***** DATA PROVIDED *****

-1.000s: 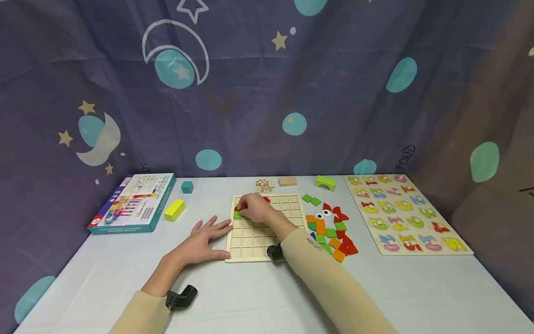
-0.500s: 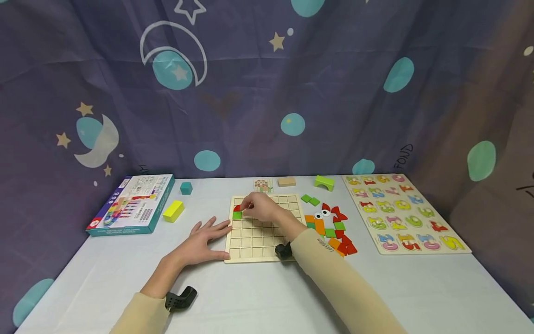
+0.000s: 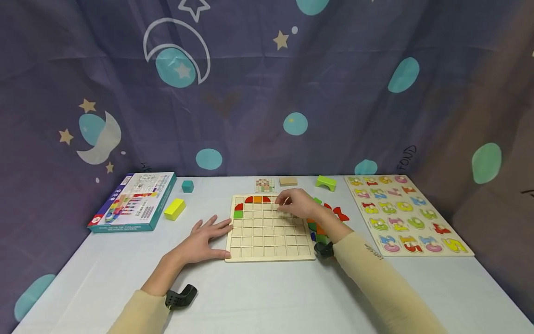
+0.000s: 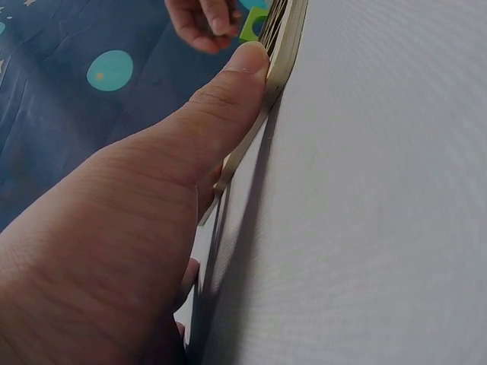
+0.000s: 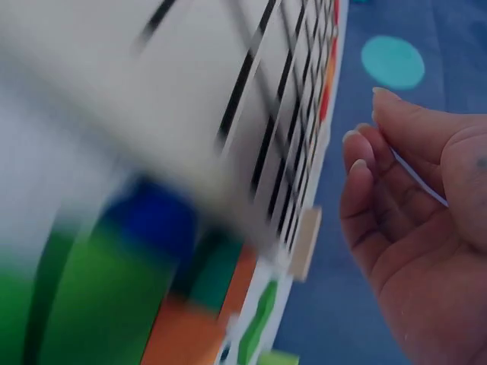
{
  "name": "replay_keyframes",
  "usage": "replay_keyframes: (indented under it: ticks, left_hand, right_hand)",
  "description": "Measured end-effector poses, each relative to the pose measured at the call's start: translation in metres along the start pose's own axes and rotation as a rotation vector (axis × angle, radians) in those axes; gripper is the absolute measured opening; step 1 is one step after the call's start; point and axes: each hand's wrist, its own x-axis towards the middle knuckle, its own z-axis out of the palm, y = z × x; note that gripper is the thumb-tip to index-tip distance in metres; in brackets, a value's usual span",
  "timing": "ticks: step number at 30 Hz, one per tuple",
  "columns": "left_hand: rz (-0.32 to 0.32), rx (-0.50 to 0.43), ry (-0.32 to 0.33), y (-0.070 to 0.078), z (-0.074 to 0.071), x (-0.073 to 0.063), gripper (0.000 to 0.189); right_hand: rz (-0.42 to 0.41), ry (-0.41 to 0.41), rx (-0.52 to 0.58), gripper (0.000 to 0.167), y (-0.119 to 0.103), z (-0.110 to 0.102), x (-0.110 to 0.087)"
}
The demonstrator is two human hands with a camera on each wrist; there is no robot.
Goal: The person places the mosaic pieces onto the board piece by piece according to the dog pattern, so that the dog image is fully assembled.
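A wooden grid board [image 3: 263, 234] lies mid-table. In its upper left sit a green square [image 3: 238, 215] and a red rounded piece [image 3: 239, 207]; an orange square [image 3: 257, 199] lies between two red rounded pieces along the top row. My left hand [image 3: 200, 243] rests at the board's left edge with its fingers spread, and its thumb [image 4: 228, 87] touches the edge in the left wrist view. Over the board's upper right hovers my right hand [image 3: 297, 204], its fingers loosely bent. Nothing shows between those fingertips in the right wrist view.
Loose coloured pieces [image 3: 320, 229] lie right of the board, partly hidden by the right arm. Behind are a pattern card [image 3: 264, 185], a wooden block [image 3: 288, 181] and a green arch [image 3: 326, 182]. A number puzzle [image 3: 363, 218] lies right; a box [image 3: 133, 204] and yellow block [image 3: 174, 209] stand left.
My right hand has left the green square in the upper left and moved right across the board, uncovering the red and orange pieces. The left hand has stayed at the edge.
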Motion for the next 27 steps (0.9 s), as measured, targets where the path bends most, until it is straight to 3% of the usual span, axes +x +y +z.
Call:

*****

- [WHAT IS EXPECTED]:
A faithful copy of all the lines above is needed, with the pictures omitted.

- [TASK RESULT]:
-1.000s: 
-0.500s: 
+0.000s: 
+0.000s: 
+0.000s: 
{
  "name": "replay_keyframes",
  "usage": "replay_keyframes: (indented under it: ticks, left_hand, right_hand)",
  "description": "Measured end-effector poses, each relative to the pose measured at the call's start: translation in metres along the start pose's own axes and rotation as a rotation vector (axis × angle, radians) in those axes; gripper is the absolute measured opening; step 1 is one step after the call's start; point and axes: each hand's wrist, its own x-axis towards the middle knuckle, its own z-axis out of the palm, y = z × x; note that gripper is the thumb-tip to index-tip distance in metres; in brackets, a value's usual span",
  "timing": "ticks: step number at 30 Hz, one per tuple",
  "columns": "left_hand: rz (-0.32 to 0.32), rx (-0.50 to 0.43), ry (-0.32 to 0.33), y (-0.070 to 0.078), z (-0.074 to 0.071), x (-0.073 to 0.063), gripper (0.000 to 0.189); right_hand: rz (-0.42 to 0.41), ry (-0.41 to 0.41), rx (-0.52 to 0.58), gripper (0.000 to 0.167), y (-0.119 to 0.103), z (-0.110 to 0.102), x (-0.110 to 0.087)"
}
The demonstrator is two human hands with a camera on each wrist; there is no robot.
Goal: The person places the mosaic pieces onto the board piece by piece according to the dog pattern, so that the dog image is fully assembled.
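A wooden grid board [image 3: 263, 234] lies mid-table. In its upper left sit a green square [image 3: 238, 215] and a red rounded piece [image 3: 239, 207]; an orange square [image 3: 257, 199] lies between two red rounded pieces along the top row. My left hand [image 3: 200, 243] rests at the board's left edge with its fingers spread, and its thumb [image 4: 228, 87] touches the edge in the left wrist view. Over the board's upper right hovers my right hand [image 3: 297, 204], its fingers loosely bent. Nothing shows between those fingertips in the right wrist view.
Loose coloured pieces [image 3: 320, 229] lie right of the board, partly hidden by the right arm. Behind are a pattern card [image 3: 264, 185], a wooden block [image 3: 288, 181] and a green arch [image 3: 326, 182]. A number puzzle [image 3: 363, 218] lies right; a box [image 3: 133, 204] and yellow block [image 3: 174, 209] stand left.
My right hand has left the green square in the upper left and moved right across the board, uncovering the red and orange pieces. The left hand has stayed at the edge.
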Motion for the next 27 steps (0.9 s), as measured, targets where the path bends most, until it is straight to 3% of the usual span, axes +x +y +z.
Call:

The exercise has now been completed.